We welcome the proposed shift to Regional Water Authorities and stronger regional governance. If properly funded, resourced, and empowered, they could drive more effective delivery of river improvements, where previous River Basin Management Plans have largely been ignored. Government should support catchment partnerships to help deliver the plans and invest in better pollution monitoring across the whole water environment.

A new, legally binding overarching target for water is another critical step forward. This must be ambitious and underpinned by clear cross-sector delivery plans with interim targets. It would provide the long-term certainty that nature, communities and the sector urgently need.

However, there are key concerns about how delivery will be handled. Reforming regulators without addressing fundamental issues around resourcing and remit would mean painting over cracks instead of fixing the foundations. Regulators need stable, increased funding and a clear, consistent steer from Government.

We also caution against any reforms to the Water Framework Directive (WFD) that would dilute its core protections. Any reform must maintain the directive’s key principles and go further by:

  • Maintaining the ‘one out, all out’ approach but improving the reporting process to reflect where improvements have been made on different issues
  • Bringing the whole freshwater environment into scope, particularly small standing waters and headwaters
  • Ensuring that there is enough funding for good implementation and enforcement


Some critical actions do not require legislation and Government implementation can begin today.
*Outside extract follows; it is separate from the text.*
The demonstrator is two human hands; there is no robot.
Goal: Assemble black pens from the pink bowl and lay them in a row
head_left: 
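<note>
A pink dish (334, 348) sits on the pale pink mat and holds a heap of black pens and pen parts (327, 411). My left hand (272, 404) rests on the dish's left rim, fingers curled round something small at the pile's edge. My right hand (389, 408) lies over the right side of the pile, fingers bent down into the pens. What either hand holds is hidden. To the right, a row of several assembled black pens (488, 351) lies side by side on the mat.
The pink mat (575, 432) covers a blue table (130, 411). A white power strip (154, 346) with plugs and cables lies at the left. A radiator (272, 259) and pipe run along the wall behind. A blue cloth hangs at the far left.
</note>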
Empowering catchment partnerships, rolling out comprehensive pollution monitoring, and getting new regional planning up and running should be top of the list.

Ali Morse, Water Policy Manager at The Wildlife Trusts said:

“There are some strong recommendations in the Commission’s Report for a much more integrated way of managing water, bringing together key sectors to drive progress towards regionally-apportioned targets that add up to a national whole. Crucial to the success of this will be an ability to direct funding, because at the moment we fund and deliver very similar actions through water companies, through farm funding, via environmental NGOs, when we should be far more systematic. The scale of the challenge here is vast, so we can’t afford to be siloed and ineffective any longer.

“There are also some areas of concern - such as potential changes to the overarching legislation that protects our waters, and to the functions of regulators – whilst neither are perfect, we need to be very careful about making changes that could dramatically backfire.

“But finally, and key to the future health of our waters, is Government’s response. Some of these measures it needs to put in place immediately, such as those which support working at the catchment-scale – whilst others it needs to consider carefully. Ultimately, the commission has set the framework that equips Government to act – and it must now do so with purpose if it is to demonstrate that it remains serious about improving our rivers, lakes and seas for good.”

The 2027 deadline to achieve good ecological status in all waters for the Water Framework Directive is looming, with the UK set to move away from WFD requirements from this point. So time is running out to restore our rivers, lakes and wetlands. Government must not let this opportunity drift by.